On occasion I would ask where and why.

The answer to where was never definitive but on why it was often about protecting the constitution of the US.

My response was always to ask if the US constitution was in jeopardy "over there" and if it would not be safer to just make more copies as backup.

The sarcasm was lost on most.

Your last paragraph made me remember how blind loyalty or call it idiotic submission to the craft and purpose of the state makes otherwise smart people quite, well dense.
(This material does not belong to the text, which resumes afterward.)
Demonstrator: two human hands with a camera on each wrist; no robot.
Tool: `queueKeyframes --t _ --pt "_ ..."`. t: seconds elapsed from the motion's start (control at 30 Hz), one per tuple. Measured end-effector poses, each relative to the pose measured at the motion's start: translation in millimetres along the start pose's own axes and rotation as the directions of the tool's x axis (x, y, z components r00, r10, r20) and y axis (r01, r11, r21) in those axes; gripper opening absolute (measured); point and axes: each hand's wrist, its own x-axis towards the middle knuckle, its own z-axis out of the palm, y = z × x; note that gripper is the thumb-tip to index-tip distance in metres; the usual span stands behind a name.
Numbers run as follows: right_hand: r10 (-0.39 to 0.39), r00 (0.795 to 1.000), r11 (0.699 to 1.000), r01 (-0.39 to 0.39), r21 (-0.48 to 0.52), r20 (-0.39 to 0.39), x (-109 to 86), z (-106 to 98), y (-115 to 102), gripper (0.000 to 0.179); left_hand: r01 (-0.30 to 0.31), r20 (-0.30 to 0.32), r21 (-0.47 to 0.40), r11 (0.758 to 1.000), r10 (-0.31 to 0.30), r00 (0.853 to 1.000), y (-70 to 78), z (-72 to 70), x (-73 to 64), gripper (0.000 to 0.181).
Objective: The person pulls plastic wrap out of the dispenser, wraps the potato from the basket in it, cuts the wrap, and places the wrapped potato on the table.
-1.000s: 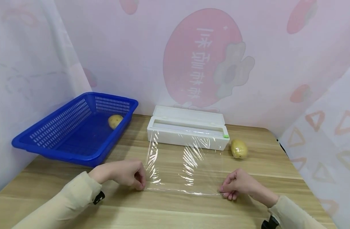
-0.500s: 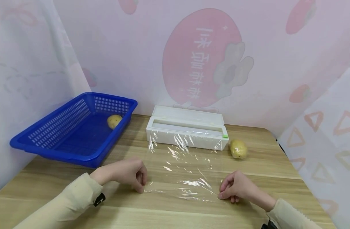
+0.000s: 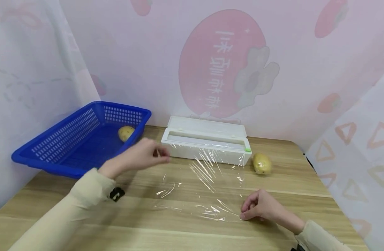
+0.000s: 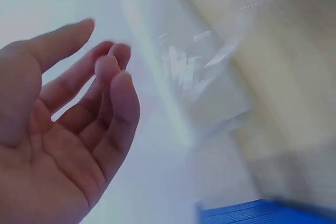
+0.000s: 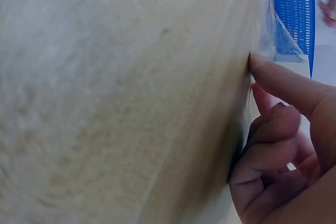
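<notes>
A sheet of clear plastic wrap (image 3: pixel 207 181) runs from the white dispenser box (image 3: pixel 207 153) toward the table's front and lies low over the wood. My right hand (image 3: pixel 261 207) holds its front right corner, thumb tip right at the film; in the right wrist view the thumb (image 5: pixel 289 82) is at the tabletop with the other fingers curled. My left hand (image 3: pixel 140 157) is raised left of the film, in front of the box's left end. Nothing is between its loosely bent fingers (image 4: pixel 123 108) in the left wrist view. The film's front left corner lies loose.
A blue plastic basket (image 3: pixel 63 170) stands at the left, with a potato (image 3: pixel 126 133) inside. Another potato (image 3: pixel 262 164), shiny as if wrapped, sits right of the box. The box's lid (image 3: pixel 207 126) is raised at the back. A printed curtain (image 3: pixel 160 62) hangs behind the wooden table (image 3: pixel 179 237).
The stretched film has been lowered onto the table. My left hand has let go of its corner and risen toward the box. My right hand has stayed nearly in place.
</notes>
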Motion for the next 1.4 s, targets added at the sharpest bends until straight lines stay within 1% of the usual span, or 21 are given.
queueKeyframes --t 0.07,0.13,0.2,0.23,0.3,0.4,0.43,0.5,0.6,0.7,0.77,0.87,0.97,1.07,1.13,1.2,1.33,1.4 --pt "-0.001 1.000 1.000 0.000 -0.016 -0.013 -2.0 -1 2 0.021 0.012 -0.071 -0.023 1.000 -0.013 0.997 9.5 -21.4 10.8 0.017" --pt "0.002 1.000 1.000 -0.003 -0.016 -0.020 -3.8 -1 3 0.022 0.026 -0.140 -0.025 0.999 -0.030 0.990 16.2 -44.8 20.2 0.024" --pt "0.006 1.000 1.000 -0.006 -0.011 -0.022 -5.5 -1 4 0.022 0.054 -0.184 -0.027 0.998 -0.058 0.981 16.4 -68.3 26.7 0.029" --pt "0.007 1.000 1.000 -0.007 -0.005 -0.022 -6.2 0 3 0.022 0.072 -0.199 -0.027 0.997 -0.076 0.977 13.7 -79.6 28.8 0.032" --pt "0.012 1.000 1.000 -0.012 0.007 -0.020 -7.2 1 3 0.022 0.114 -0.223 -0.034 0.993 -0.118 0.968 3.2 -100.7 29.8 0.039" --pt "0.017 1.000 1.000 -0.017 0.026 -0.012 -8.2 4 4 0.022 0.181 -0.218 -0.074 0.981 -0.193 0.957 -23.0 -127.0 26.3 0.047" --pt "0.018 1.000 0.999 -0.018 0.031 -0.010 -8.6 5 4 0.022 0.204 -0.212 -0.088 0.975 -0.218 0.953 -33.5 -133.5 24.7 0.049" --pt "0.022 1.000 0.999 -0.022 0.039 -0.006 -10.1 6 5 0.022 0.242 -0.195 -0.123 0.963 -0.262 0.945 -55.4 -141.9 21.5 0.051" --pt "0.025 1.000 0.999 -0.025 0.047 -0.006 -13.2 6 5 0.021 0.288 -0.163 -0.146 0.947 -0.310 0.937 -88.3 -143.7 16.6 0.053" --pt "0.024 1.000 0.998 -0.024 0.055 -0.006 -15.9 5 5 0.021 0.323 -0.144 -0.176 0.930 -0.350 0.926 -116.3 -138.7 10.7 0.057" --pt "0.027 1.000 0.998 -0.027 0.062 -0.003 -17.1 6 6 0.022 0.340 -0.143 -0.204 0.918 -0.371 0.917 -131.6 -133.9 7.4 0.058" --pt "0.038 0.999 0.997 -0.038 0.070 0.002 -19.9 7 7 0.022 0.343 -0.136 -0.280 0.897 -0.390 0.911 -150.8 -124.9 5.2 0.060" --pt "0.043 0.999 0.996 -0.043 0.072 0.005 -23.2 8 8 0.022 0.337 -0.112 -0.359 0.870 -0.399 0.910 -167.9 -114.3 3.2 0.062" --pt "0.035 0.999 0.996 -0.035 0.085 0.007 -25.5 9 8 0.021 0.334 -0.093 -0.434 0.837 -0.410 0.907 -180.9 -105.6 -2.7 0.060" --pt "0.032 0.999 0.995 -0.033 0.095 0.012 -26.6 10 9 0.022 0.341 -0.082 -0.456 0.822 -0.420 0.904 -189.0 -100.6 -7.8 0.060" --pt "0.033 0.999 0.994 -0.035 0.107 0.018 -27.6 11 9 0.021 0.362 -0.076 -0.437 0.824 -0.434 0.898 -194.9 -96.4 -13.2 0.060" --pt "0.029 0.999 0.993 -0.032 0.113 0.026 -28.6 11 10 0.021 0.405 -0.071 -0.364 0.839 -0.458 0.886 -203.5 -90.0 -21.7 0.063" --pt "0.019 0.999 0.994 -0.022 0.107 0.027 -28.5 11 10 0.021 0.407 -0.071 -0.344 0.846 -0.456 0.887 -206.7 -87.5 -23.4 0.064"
In Gramscian terms we accept the hegemony of the state and, thereby, render ourselves limited - even useless in terms of establishing a greater humanity.

It is this observation that makes me such a fan of critical theory because it deconstructs how we construct what we consider real - even what we consider possible.

This is perhaps where most interrogations of what we value about the state should begin.

For example, I bet some folks would argue that in the absence of the state there would be no order and chaos would make us disappear.

But why do we associate order with the state and forget how power is abusive?

I am still trying to think through what post-state environment might look like: lots of sleepless nights ahead then :0)

AnyHowze, thanks for your valued input.

Peace to you,

Pstonie said...

"For example, I bet some folks would argue that in the absence of the state there would be no order and chaos would make us disappear."

You'd've made some money, had you made that bet. Along with a well-weathered handbook on alinsky tactics, false dichotomy makes up about all of what modern (internet) shills are apparently armed with. That, and the final "it's all we have so just grow up and accept it", which usually signifies the end of their script.

Ridwan said...

Hi there Kweli:

Thank you for your comment - you have called it just right again.

Social contract theory is such a load of crap and yet there is not one school where political science or sociology students are not fed its wild imagination.

Life outside the social compact (read the state) is supposedly 'brutal and short' - ummm, tell that to the folks in Afghanistan or most every other post-colonial state anywhere.

Yet the notions of justice and freedom are wrapped into making the state the final association (the best place for order/jusice).

Most US foreign policy is beset by this thinking. Somalia is a prime example of how the US frets over non-existent states.

If it does not exist - hell create one even if it does not have any real coherence.

I think here in rainbow delusion a large part of the dysfunction is exactly because South Africa does not really exist except in an artificially constructed reality.

I asked a group of undergraduate students once what it meant to be a South African.

For about an hour no-one could come up with a coherent/plausible reason beyond platitudinous stuff like rugby/soccer/Mandela, etc.

In the end one lone student raised her hand and said: "we exist because of apartheid and that is worrying".

She nailed it in my thinking. Can South Africa ever exist outside of its relationship to apartheid?

I think not and this is the Achilles heel since the apartheid past cannot forever be the glue that keeps this Frankenstein afloat.

I like your idea - to resist the idea of belonging anywhere under a national banner or any other label really.

Such confinement is the reason why we are not free inside the state and its hegemonic system(s).

I smiled when I read your "hemlock" remark - Socrates showed the rulers/state though did he not?

He drank the hemlock knowing that his death made them even more shackled than they even realized but in death he was free (of them at least).

Trust you well in puddle town brother.

Peace to you,

Kweli said...

Puddle's been dry for three days!

Three days!

I laugh at Hobbes' and Locke's "state of nature." Those cats were too cynical. And: they have never been to New York city. That right there, the financial capital of this state, is the state of nature.